ALBERT JUNIOR FEBUS, Appellant v. THE STATE OF TEXAS

NO. PD-1369-15

Decided: February 14, 2018

RICHARDSON, J., filed a dissenting opinion in which ALCALA and WALKER, JJ. joined.

DISSENTING OPINION

Appellant, Albert Febus, was convicted and sentenced to 35 years for failing to register as a sex offender under Texas Code of Criminal Procedure Articles 62.055(a) and 62.102(a).1 He appealed, challenging the sufficiency of the evidence to support the conviction. On direct appeal, the First Court of Appeals, obliged to follow this Court's decision in Robinson v. State,2 affirmed Febus's conviction. Today, the majority continues to uphold Robinson, finding that the State was not required to prove an additional culpable mental state related to Febus's failure to register. I did not join the majority opinion in Robinson,3 and for the same reasons, respectfully, I dissent in this case.

A. Background

Febus complied with his sex offender registration requirement for six years without any issues. In 2013, Febus was living at La Hacienda Apartments in Houston. La Hacienda is comprised of two buildings—one at 6110 Glenmont and one at 6100 Glenmont. In March of 2013, Febus moved within La Hacienda—from the apartment where he was residing at 6110 Glenmont Drive, Apt. 57, to an apartment in the other building at 6100 Glenmont Drive, Apt. 45. Febus clearly knew that he was required to update his address to comply with the sex-offender registration requirement. Febus signed his registration documents when he moved; however, those documents listed his new address as 6110 Glenmont Drive, Apt. 45, instead of the correct address of 6100 Glenmont Drive, Apt. 45—he got the change of apartment units correct, but missed one digit on the street number. Seven months later, a compliance officer visited 6110 Glenmont Drive, Apt. 45, to ensure that Febus was living where he was registered. The officer spoke with the property manager and the resident of the apartment identified on Febus's registration. Febus was not listed on the leases for either apartment.4 The property manager testified that she did not know Febus and had not seen him on the apartment grounds. After determining that Febus was not living at 6110 Glenmont Drive, Apt. 45, the officer obtained a warrant for his arrest. The officer did not go to Apt. 45 in the other building located at 6100 Glenmont Drive nor ask whether there was an Apt. 45 in the second building.

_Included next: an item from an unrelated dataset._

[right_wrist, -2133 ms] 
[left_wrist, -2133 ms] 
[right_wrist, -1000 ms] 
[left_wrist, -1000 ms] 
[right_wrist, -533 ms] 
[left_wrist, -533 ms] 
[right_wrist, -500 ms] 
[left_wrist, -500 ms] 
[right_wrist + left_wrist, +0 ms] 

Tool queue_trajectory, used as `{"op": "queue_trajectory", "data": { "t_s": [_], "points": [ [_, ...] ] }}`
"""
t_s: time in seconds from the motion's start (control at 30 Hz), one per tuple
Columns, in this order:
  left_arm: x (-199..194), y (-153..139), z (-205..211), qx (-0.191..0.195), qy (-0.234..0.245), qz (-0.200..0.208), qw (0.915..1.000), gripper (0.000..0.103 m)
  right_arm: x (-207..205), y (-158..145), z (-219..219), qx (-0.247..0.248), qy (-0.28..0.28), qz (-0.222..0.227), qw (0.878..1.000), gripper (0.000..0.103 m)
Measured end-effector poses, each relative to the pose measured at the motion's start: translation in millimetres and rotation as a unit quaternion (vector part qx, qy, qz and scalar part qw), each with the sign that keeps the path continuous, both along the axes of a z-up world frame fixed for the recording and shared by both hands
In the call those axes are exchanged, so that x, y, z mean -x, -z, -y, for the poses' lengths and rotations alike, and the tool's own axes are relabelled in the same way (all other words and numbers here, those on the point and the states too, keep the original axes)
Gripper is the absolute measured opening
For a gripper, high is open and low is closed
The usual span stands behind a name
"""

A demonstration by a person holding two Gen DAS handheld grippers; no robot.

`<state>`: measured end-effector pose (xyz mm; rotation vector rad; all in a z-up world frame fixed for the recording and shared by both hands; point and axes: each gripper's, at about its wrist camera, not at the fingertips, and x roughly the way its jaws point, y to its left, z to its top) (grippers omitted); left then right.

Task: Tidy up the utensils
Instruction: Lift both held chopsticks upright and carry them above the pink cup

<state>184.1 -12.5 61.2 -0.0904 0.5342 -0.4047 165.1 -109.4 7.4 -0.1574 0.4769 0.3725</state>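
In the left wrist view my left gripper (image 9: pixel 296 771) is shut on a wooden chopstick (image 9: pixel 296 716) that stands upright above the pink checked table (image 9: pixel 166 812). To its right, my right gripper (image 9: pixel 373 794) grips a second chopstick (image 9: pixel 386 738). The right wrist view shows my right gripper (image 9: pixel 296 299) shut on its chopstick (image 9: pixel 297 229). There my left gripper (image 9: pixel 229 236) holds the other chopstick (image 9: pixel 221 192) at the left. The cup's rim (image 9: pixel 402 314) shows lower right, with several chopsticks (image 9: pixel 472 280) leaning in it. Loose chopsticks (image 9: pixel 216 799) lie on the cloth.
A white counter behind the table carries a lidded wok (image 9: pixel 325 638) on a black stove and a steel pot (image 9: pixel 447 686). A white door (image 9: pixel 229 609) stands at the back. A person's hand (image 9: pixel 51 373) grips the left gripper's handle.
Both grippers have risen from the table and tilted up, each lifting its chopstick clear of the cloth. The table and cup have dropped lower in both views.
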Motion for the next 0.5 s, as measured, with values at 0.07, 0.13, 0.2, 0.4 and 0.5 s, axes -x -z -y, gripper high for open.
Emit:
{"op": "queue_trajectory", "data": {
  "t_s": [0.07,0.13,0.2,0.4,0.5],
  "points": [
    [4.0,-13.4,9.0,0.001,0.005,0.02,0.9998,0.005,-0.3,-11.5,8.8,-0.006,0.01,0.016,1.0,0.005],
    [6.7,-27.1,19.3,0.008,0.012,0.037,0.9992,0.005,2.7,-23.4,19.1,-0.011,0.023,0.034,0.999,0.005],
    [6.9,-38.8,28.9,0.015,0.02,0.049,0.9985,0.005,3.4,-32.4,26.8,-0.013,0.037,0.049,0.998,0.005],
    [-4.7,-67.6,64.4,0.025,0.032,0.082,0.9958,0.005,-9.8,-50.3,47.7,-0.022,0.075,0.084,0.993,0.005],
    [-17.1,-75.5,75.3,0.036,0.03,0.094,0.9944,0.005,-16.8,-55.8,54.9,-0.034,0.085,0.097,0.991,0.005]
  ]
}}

Febus was charged with intentionally and knowingly failing to provide his new address to the local law enforcement authority.5 At Febus's trial, the registration officer, Becky Wilson, testified that Febus told her his address was 6110 Glenmont Drive, Apt. 45. She also testified that the temporary driver's license from DPS, that was given to her by Febus, reflected that Febus's address was 6110 Glenmont, Apt. 45, and she used this information to fill in his “CR-39” registration form.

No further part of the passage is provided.